Ain-ye. Suffixe phonétique, pour ain.
Afin de
rendre la prononciation de main, train, bain, etc., il faut
écrire ces mots : main-ye, train-ye, etc. Cette remarque
peut s'appliquer à tout le patois boullenois.
Aite. Suffixe, pour aitre : maite, traite, naite, paraîte.
Ai-ye, pour ai : balai-ye, brai-ye, etc.
Al pour ail : détal, traval et aie pour aille : faut
qu' z' ale, batale, pécale, etc.
Alarzir. Elargir, changement de l'e en a.
A l' côte (Eté). Etre ruiné.
Al ou aile pour elle. pron. Changement del'e en a.
Aller à dorlots, loc. Aller chez un orfèvre acheter
les bagues, boucles d'oreilles, etc., lorsqu'on va se marier.

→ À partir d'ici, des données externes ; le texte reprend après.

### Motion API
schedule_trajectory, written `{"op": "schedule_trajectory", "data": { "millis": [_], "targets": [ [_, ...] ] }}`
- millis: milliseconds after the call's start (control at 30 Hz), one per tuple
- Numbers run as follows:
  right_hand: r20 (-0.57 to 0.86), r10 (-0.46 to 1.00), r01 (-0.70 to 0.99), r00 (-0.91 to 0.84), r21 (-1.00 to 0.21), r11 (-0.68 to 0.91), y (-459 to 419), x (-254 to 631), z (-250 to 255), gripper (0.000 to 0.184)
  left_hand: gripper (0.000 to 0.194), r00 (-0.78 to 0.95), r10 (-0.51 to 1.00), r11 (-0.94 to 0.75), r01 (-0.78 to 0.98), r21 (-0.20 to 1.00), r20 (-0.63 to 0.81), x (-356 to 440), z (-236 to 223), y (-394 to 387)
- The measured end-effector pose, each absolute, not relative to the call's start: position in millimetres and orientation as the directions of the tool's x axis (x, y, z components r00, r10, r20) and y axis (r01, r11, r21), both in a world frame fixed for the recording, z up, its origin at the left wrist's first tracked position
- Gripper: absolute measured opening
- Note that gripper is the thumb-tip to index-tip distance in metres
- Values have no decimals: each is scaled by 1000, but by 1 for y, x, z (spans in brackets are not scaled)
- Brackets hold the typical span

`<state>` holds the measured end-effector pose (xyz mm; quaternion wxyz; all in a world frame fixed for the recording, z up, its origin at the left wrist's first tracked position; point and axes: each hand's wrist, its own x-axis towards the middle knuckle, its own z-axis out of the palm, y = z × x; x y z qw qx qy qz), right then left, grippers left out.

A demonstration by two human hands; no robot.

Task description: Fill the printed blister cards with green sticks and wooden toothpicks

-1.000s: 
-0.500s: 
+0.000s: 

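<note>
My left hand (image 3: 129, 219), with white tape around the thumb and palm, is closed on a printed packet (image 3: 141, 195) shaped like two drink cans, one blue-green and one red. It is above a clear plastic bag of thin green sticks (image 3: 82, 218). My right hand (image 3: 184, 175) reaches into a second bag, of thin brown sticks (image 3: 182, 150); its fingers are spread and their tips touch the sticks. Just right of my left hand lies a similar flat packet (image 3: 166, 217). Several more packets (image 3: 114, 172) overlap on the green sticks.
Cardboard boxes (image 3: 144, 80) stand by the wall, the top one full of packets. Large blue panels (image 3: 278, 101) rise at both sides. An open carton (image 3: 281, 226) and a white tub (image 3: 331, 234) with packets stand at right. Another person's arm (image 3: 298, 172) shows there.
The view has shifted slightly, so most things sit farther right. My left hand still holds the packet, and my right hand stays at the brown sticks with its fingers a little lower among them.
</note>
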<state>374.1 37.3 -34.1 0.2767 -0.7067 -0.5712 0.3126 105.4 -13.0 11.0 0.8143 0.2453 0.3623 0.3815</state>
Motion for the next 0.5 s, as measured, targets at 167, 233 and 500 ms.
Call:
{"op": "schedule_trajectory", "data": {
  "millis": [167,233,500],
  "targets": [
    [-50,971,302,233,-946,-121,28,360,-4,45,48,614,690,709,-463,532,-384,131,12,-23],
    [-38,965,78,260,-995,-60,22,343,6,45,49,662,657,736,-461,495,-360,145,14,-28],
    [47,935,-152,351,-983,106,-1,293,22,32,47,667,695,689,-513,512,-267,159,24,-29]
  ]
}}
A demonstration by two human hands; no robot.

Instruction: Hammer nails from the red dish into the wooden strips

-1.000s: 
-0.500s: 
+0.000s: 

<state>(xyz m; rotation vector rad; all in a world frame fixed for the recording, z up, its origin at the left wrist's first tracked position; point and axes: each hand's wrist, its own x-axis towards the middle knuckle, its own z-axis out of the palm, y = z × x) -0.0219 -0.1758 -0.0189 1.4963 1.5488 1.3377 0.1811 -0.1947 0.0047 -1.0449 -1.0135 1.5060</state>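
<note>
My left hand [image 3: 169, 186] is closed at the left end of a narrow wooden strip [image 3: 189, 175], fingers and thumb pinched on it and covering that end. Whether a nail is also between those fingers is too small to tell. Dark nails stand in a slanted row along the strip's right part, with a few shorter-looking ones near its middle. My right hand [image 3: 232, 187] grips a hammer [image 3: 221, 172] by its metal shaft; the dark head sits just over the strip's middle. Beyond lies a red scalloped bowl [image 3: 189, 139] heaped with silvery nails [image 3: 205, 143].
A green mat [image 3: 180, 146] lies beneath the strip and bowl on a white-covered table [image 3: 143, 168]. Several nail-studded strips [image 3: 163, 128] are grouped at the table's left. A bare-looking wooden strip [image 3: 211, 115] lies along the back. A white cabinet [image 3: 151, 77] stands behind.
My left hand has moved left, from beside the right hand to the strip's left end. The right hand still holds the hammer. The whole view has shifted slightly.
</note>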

Aller au pain, loc. ~ Mendier.
Aller dehors, loc. Sortir du port.
Alouans, Alouons ou haloin, Sorte de moufle ou gants sans doigts que les marins mettent pour travailler.
Aloze, Sablier placé sur le pont, dont le sable
en s'écoulant marque le temps des quarts ou heures
de service actif à bord.
Amarette, Petite armoire. Les marins disent
amaire et ormoire pour armoire, comme les paysans.
Ambe et embe. Suffixe, pour amble, ambre et
embre : Membe, décembe, etc.
Ambitionneiux, Ambitionneuse, adj. Ambitieux et ambitieuse.
Amets, Amers. Avoir des amets ou des points
de repère sur terre, tels que maisons, moulins, églises,
que l'on remarque en plaçant les cordes en mer, afin de
les retrouver.
Les amets sers'ent aussi pour s'orienter.
Amiral du hable. Celui qui a gagné le plus dans la
harengaison.
Il est curieux de voir le vieux mot hable, port, subsister dans le langage des marins.
Ance. Suffixe, pour anche : blance, démence, mance. etc.
Ande et ende. Suffixe, pour andre et endre, répande, tende, fende.
Angouce. Douleur subite.
Anze pour ange : étranze, m élanze, etc.